Leonardo Mazzone - 20 April 2026

Government capability in the age of AI

When it was introduced, the capability framework was a key milestone in the development of the digital and data function in the UK government. It includes the complete list of digital and data roles for which you can hire, and what combination of skill levels anyone in each of those roles should exhibit at different grades. The framework was meant to help by setting standards for hiring, creating transparent expectations on how pay and career progression are tied to skills, and establishing a compensation structure designed to be competitive with the private tech sector. These were worthy goals, and they have been largely met - but today the framework risks struggling to keep pace with how digital work is changing.

In my time as interim head of profession at the Department for Business and Trade, I was involved in reshaping the framework for data analysts. The process involved engaging with leaders across government, all of whom were competent and willing. And yet it took over a year, outlasting my time in the role, in part because different departments were pulling the same role description in incompatible directions. Some prioritised data governance expertise, others statistics, others business intelligence, making a single coherent definition difficult to land.

This is a big deal in the civil service: to ensure fairness, role descriptions are interpreted very literally when hiring or determining pay rises. In this context, inadequate role definition can prevent you from hiring the best fit, and confound individuals who can’t match their value and experience to misaligned skill tables.

To get round these issues, more recently new roles are being proposed with fuzzier boundaries between them, such as analytics engineer (something between a data analyst, data engineer and data architect). These are also the subject of tortuous cross-government consultations. But still, the slowness of changes, and rigidity of these role descriptions dissuade departments from experimenting with new types of roles and processes.

Perhaps more worryingly, the status quo doesn’t set up the government to adapt to structural shifts in the labour market - in particular, the way AI is already reshaping what skilled workers spend their time doing.

A topical example is the convergence of product management and software engineering in the tech industry. Coding agents are already enabling product people to ship working software independently, while the best developers are increasingly expected to own business problems end-to-end rather than execute against someone else’s user stories. A product manager who can prototype and iterate without always waiting for developer time, or a developer who can engage directly with policy intent, could dramatically compress ideation and delivery cycles.
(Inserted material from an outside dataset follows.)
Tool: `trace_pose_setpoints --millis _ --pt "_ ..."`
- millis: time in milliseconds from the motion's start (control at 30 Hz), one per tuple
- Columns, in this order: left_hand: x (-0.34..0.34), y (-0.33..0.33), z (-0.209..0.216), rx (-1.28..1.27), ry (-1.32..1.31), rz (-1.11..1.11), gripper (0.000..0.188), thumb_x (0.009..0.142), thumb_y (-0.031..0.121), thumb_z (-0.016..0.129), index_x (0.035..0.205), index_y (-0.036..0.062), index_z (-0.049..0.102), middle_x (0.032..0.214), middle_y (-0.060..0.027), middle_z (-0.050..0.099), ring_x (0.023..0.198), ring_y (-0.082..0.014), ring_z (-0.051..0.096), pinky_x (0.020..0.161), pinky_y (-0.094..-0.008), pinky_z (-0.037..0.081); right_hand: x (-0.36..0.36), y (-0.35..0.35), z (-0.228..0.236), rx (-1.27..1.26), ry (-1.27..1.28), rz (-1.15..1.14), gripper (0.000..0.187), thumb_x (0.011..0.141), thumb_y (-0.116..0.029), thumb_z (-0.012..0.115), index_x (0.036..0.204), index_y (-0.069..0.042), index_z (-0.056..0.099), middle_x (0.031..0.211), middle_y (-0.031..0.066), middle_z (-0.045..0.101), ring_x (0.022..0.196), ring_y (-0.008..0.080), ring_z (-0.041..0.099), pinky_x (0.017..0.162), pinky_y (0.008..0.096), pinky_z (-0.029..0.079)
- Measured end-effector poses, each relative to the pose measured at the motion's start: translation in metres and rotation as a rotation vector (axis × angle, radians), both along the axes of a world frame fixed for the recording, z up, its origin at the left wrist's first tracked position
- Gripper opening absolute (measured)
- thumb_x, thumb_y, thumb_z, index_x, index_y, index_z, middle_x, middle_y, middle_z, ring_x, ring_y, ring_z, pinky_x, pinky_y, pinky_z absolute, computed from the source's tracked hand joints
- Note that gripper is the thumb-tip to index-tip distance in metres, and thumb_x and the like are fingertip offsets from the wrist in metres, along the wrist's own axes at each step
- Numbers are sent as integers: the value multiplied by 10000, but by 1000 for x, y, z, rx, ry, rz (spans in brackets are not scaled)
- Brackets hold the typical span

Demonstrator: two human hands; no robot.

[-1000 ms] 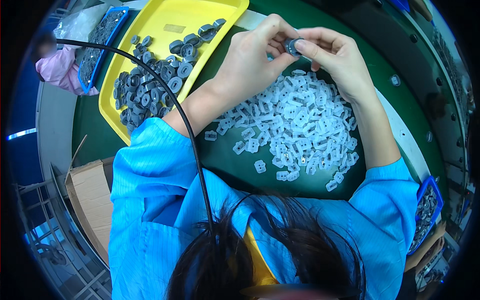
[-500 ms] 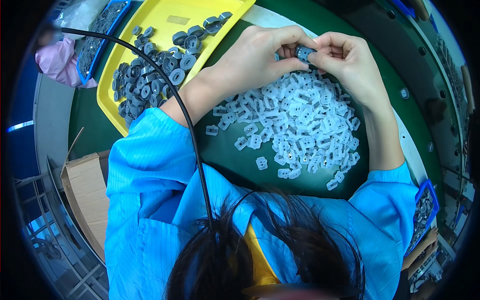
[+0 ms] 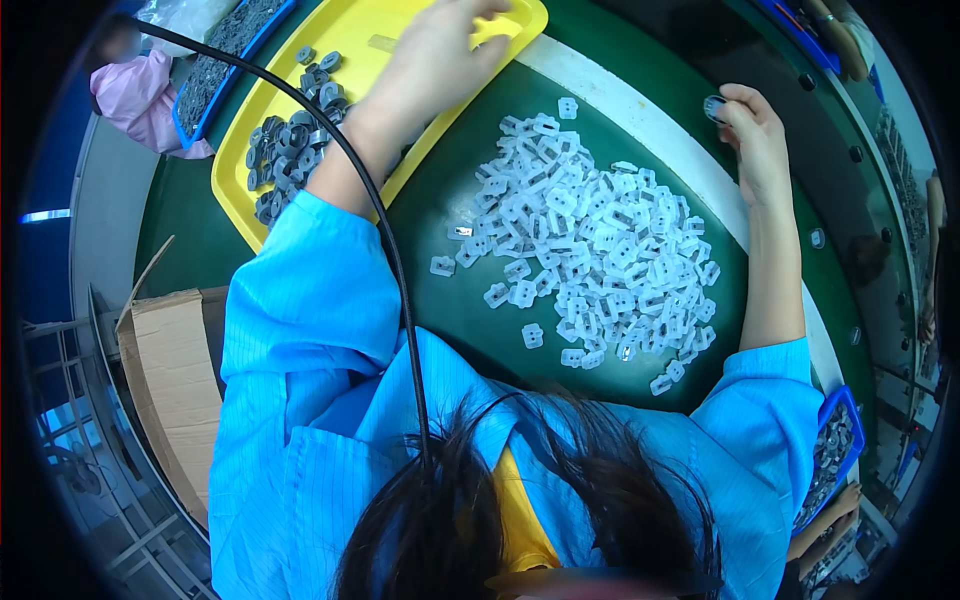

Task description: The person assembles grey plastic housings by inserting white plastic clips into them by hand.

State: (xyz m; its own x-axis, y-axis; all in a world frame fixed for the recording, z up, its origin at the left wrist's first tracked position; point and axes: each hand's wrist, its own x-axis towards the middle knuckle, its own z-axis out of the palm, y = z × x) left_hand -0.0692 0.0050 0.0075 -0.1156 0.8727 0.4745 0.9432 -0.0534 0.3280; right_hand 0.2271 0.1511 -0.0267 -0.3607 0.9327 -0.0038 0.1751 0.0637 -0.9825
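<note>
My left hand [image 3: 440, 62] is over the far part of the yellow tray [image 3: 222, 185], fingers apart, and I see nothing between them. Grey round plastic parts [image 3: 290, 150] lie heaped in that tray, some hidden behind my left forearm. Out to the right, beyond the white strip, my right hand [image 3: 757, 140] pinches a small grey round part [image 3: 714, 108] between thumb and fingers. Between my arms spreads a pile of translucent white plastic pieces [image 3: 590, 230] on the green surface [image 3: 450, 330]. A few white pieces lie loose around its edge.
A black cable [image 3: 345, 150] arcs across my left arm. Blue trays of small parts stand at the far left [image 3: 190, 125] and right [image 3: 858, 440], with people nearby. An opened cardboard box [image 3: 170, 370] is at my left. Loose pieces [image 3: 818, 238] dot the green strip at right.
My hands were together over the pile's far edge, holding a grey part. They have parted: the left moved left over the yellow tray, the right moved right with a grey part.
</note>
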Motion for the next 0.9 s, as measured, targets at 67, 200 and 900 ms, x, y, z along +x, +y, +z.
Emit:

The current framework is not designed for this. Product managers are not expected to have deep familiarity with the tech stacks implementing their products, let alone contribute to them. And the only skill listed for software developers that gestures toward wider problem ownership is “user focus”, a thin proxy for what is actually becoming a core competency.
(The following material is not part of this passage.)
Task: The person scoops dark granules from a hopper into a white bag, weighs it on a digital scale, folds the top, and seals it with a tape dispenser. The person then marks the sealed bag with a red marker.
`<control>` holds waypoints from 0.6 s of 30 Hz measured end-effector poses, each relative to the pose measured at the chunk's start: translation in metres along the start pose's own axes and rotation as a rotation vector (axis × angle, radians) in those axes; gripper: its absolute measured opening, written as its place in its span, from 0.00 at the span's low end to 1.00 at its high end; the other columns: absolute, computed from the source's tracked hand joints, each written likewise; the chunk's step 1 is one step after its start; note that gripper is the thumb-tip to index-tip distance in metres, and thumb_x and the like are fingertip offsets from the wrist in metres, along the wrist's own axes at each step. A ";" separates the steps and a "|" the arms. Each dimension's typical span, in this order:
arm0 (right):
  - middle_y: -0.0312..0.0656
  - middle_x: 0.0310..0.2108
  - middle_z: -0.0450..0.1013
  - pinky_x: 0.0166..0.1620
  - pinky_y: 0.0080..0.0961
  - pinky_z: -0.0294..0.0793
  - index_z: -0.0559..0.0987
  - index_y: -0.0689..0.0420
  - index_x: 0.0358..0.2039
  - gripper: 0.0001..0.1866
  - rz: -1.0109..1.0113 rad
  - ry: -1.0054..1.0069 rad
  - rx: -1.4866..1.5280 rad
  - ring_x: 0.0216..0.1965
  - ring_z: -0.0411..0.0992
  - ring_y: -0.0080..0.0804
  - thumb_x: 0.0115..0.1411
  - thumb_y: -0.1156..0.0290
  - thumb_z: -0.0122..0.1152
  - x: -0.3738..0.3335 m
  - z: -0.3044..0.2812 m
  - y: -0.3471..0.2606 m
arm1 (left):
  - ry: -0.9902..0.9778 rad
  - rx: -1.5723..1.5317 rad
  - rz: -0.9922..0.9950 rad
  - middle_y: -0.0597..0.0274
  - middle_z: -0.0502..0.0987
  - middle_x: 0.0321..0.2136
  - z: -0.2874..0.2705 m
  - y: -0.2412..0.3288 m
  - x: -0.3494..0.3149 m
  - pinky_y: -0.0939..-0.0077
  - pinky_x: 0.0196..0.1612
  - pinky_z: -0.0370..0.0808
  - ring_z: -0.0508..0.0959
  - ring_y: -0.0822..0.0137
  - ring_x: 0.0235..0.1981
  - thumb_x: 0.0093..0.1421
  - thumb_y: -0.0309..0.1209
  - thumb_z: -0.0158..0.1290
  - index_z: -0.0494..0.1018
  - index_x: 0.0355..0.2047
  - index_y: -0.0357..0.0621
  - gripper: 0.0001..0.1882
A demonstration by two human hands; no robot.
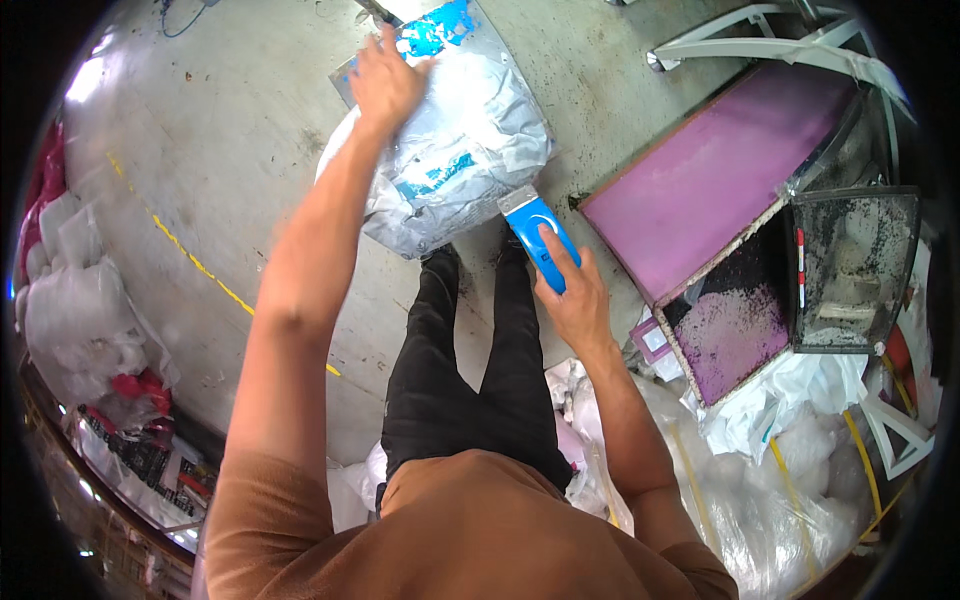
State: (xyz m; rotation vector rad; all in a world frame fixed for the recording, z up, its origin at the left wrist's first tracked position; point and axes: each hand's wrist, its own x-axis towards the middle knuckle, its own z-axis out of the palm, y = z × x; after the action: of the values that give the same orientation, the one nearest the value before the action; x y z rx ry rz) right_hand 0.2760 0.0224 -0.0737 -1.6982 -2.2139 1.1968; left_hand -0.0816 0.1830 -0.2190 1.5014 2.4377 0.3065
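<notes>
My left hand (385,80) rests flat on top of a large grey plastic package (460,165) with blue print, pressing on its far upper corner. The package stands on the concrete floor in front of my feet. My right hand (570,290) grips a blue hand-held tool (538,235) with a flat metal head. That head touches the package's lower right edge. My black trouser legs stand just below the package.
A purple flat panel (700,180) lies on a bench to the right, with a dark-speckled tray (735,320) and a black mesh frame (855,265) beside it. White plastic bags (780,470) pile up at lower right. More bags (80,320) line the left; a yellow floor line (190,260) runs diagonally.
</notes>
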 end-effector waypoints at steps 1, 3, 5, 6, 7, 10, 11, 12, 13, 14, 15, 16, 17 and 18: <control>0.52 0.40 0.67 0.42 0.50 0.77 0.71 0.35 0.70 0.39 0.020 0.001 0.011 0.40 0.73 0.59 0.59 0.73 0.68 -0.001 -0.001 0.004 | -0.082 0.022 0.074 0.42 0.60 0.72 -0.001 0.024 -0.028 0.32 0.69 0.57 0.61 0.40 0.72 0.63 0.62 0.57 0.57 0.73 0.37 0.51; 0.51 0.40 0.67 0.43 0.50 0.77 0.70 0.35 0.70 0.40 0.063 -0.033 -0.010 0.40 0.74 0.58 0.58 0.73 0.68 -0.015 -0.004 0.015 | -0.027 0.102 0.223 0.40 0.59 0.73 0.009 0.032 -0.073 0.35 0.73 0.50 0.55 0.39 0.75 0.69 0.65 0.45 0.57 0.73 0.36 0.48; 0.51 0.40 0.67 0.44 0.50 0.78 0.69 0.35 0.71 0.41 0.095 -0.065 -0.057 0.40 0.74 0.57 0.57 0.73 0.68 -0.035 -0.004 0.035 | -0.029 0.112 0.146 0.41 0.60 0.73 0.006 0.033 -0.076 0.35 0.74 0.49 0.56 0.41 0.75 0.70 0.65 0.43 0.58 0.73 0.38 0.47; 0.51 0.40 0.67 0.44 0.50 0.78 0.69 0.34 0.71 0.41 0.107 -0.079 -0.093 0.40 0.74 0.57 0.57 0.73 0.68 -0.052 -0.003 0.047 | -0.026 0.115 0.109 0.41 0.60 0.72 0.004 0.035 -0.075 0.35 0.74 0.49 0.56 0.41 0.75 0.70 0.65 0.42 0.58 0.73 0.38 0.47; 0.50 0.40 0.68 0.44 0.50 0.78 0.68 0.34 0.71 0.42 0.120 -0.103 -0.117 0.40 0.74 0.56 0.56 0.73 0.68 -0.068 -0.002 0.056 | -0.061 0.135 0.115 0.41 0.60 0.73 -0.003 0.037 -0.070 0.35 0.74 0.49 0.57 0.42 0.75 0.70 0.65 0.41 0.57 0.73 0.37 0.47; 0.51 0.40 0.68 0.44 0.50 0.79 0.68 0.34 0.71 0.42 0.117 -0.137 -0.186 0.40 0.75 0.55 0.56 0.71 0.68 -0.078 0.003 0.076 | -0.040 0.146 0.107 0.43 0.61 0.72 0.003 0.035 -0.071 0.36 0.74 0.49 0.57 0.43 0.74 0.70 0.65 0.41 0.59 0.73 0.39 0.46; 0.51 0.40 0.69 0.44 0.50 0.79 0.69 0.35 0.70 0.41 0.096 -0.129 -0.213 0.40 0.76 0.56 0.56 0.71 0.69 -0.070 0.010 0.081 | -0.045 0.162 0.104 0.44 0.61 0.72 0.004 0.033 -0.070 0.36 0.74 0.49 0.57 0.43 0.75 0.70 0.65 0.41 0.58 0.73 0.39 0.45; 0.52 0.40 0.69 0.44 0.50 0.79 0.70 0.35 0.70 0.40 0.081 -0.117 -0.240 0.40 0.76 0.56 0.56 0.70 0.69 -0.052 0.018 0.085 | -0.051 0.176 0.106 0.45 0.61 0.72 0.002 0.035 -0.068 0.37 0.74 0.49 0.57 0.44 0.75 0.70 0.65 0.40 0.58 0.73 0.39 0.45; 0.53 0.40 0.70 0.44 0.49 0.79 0.70 0.36 0.69 0.39 0.065 -0.111 -0.270 0.40 0.76 0.56 0.56 0.70 0.69 -0.035 0.028 0.089 | -0.061 0.190 0.103 0.45 0.61 0.72 0.002 0.037 -0.070 0.37 0.74 0.49 0.57 0.44 0.75 0.71 0.64 0.40 0.58 0.73 0.39 0.45; 0.54 0.40 0.70 0.44 0.51 0.79 0.72 0.38 0.67 0.36 0.084 -0.127 -0.265 0.40 0.76 0.58 0.56 0.70 0.68 -0.018 0.035 0.085 | -0.066 0.193 0.102 0.45 0.61 0.73 0.003 0.037 -0.071 0.38 0.74 0.49 0.57 0.45 0.75 0.71 0.64 0.40 0.58 0.73 0.39 0.45; 0.54 0.39 0.70 0.43 0.52 0.78 0.75 0.40 0.65 0.33 0.098 -0.137 -0.260 0.40 0.76 0.59 0.57 0.70 0.66 0.004 0.044 0.082 | -0.063 0.197 0.102 0.46 0.60 0.73 0.004 0.037 -0.070 0.38 0.74 0.49 0.57 0.45 0.75 0.71 0.64 0.40 0.58 0.73 0.39 0.45; 0.55 0.40 0.72 0.45 0.52 0.79 0.75 0.42 0.64 0.31 0.094 -0.155 -0.261 0.42 0.77 0.59 0.58 0.70 0.65 0.022 0.057 0.084 | -0.064 0.201 0.103 0.46 0.60 0.73 0.005 0.037 -0.069 0.38 0.74 0.49 0.57 0.45 0.75 0.71 0.64 0.39 0.58 0.73 0.40 0.45; 0.56 0.40 0.73 0.46 0.53 0.79 0.76 0.45 0.63 0.30 0.093 -0.173 -0.264 0.44 0.77 0.59 0.58 0.71 0.64 0.038 0.070 0.086 | -0.075 0.199 0.101 0.46 0.60 0.73 0.003 0.039 -0.069 0.39 0.74 0.50 0.57 0.45 0.75 0.71 0.65 0.39 0.58 0.73 0.40 0.45; 0.57 0.41 0.74 0.47 0.53 0.79 0.76 0.46 0.63 0.29 0.137 -0.207 -0.284 0.45 0.77 0.59 0.59 0.71 0.64 0.057 0.081 0.088 | -0.063 0.206 0.108 0.46 0.60 0.73 0.005 0.040 -0.067 0.39 0.75 0.49 0.57 0.45 0.75 0.71 0.65 0.39 0.58 0.73 0.40 0.46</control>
State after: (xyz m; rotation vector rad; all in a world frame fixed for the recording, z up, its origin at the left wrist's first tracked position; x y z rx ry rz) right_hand 0.2806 0.0348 -0.2053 -1.9373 -2.5311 1.1830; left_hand -0.0178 0.1411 -0.2037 1.7030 2.4045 0.0270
A skill-centric approach, similar to the SFIA framework, would give departments the mandate to compose bespoke role profiles from a shared library of defined skills rather than inheriting fixed job descriptions from the centre. An innovation-seeking department handling sensitive personal data might combine ML skills with more expertise in risk management management and ethics into a single role - or split and recombine those skills differently as their needs evolve.

How to map custom combinations of skills to a reasonable and competitive compensation isn’t trivial, but some methodology could be worked out that determines pay from the number of skills in a role and their scarcity in the job market. This would sidestep the arbitrary-feeling pay differentials between roles that on paper seem very similar. Organisations adopting such a framework would have to manage the trade-off between affordability and depth of specialism for their hires.
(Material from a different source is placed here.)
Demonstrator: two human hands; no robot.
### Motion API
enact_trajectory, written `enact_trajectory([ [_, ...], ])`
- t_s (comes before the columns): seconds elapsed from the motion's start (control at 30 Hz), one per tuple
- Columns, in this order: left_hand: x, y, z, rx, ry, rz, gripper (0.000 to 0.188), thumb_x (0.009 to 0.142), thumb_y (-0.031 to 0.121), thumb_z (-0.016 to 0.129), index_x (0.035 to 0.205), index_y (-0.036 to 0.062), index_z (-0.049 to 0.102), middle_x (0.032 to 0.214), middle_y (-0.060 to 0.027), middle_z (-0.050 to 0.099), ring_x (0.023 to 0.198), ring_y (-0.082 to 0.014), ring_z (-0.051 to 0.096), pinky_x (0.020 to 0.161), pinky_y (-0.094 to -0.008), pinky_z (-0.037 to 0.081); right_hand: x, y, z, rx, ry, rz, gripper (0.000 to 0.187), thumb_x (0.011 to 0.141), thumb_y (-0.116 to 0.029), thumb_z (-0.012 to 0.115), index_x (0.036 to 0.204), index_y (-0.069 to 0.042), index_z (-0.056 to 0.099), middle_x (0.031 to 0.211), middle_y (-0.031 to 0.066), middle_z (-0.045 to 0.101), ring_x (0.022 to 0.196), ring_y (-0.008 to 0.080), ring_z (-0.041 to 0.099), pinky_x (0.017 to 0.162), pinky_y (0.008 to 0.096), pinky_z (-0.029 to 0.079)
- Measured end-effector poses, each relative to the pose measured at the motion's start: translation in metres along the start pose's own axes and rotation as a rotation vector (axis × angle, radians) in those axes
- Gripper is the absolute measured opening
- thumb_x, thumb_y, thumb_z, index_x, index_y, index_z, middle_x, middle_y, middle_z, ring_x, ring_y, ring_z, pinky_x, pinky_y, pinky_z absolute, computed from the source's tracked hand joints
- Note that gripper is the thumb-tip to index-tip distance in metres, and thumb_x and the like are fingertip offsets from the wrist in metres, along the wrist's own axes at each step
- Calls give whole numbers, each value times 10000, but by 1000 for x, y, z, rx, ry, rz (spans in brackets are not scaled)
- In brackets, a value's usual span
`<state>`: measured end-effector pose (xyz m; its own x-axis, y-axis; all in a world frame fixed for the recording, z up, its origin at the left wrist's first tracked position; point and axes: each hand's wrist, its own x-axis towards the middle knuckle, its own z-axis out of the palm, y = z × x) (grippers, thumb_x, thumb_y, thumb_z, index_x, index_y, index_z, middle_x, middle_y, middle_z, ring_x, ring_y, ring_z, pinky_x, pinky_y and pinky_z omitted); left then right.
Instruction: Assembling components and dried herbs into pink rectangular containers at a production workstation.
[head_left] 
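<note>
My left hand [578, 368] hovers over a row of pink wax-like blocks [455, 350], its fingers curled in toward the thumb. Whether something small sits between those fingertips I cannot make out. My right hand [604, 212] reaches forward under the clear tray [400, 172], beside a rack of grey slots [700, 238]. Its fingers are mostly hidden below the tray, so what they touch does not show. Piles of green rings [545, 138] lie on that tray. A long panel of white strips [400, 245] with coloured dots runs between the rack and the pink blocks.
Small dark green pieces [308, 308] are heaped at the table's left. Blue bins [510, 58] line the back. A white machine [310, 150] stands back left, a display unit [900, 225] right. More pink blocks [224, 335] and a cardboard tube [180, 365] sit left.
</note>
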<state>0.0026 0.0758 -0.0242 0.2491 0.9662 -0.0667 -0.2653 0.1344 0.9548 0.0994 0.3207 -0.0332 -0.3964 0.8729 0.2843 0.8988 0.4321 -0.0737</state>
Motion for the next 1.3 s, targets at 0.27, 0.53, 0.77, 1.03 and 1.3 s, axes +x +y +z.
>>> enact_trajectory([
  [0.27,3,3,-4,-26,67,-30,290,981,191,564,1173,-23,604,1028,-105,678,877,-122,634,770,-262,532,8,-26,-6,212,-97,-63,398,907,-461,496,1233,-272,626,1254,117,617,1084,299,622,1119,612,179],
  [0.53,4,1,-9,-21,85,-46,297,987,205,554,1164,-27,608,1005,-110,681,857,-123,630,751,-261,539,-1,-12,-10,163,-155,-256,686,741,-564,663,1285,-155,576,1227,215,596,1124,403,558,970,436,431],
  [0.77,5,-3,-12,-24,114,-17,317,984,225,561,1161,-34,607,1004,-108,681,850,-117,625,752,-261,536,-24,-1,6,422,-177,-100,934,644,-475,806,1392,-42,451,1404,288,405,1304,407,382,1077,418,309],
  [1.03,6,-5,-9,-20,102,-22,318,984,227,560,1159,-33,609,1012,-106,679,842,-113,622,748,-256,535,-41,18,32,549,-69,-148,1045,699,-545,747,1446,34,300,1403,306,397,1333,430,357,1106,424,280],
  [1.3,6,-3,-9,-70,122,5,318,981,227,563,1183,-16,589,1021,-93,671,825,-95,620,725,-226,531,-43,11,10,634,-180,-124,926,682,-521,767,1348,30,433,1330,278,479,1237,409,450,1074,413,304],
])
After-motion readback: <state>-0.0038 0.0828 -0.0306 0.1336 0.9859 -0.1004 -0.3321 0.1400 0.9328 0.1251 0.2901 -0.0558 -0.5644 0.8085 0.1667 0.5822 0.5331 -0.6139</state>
Role standardisation would still be desirable within each organisation. More fragmentation, even within departments, would arise but this can be managed: similar but distinct roles could share a head of profession and communities of practice.

And naturally some coordination challenges would persist at the level of skill definitions. Still, agreeing on the building blocks of a framework is simpler than agreeing on every role configuration centrally. Giving departments the mandate to experiment locally might produce a framework with a fair chance of staying fit for the future.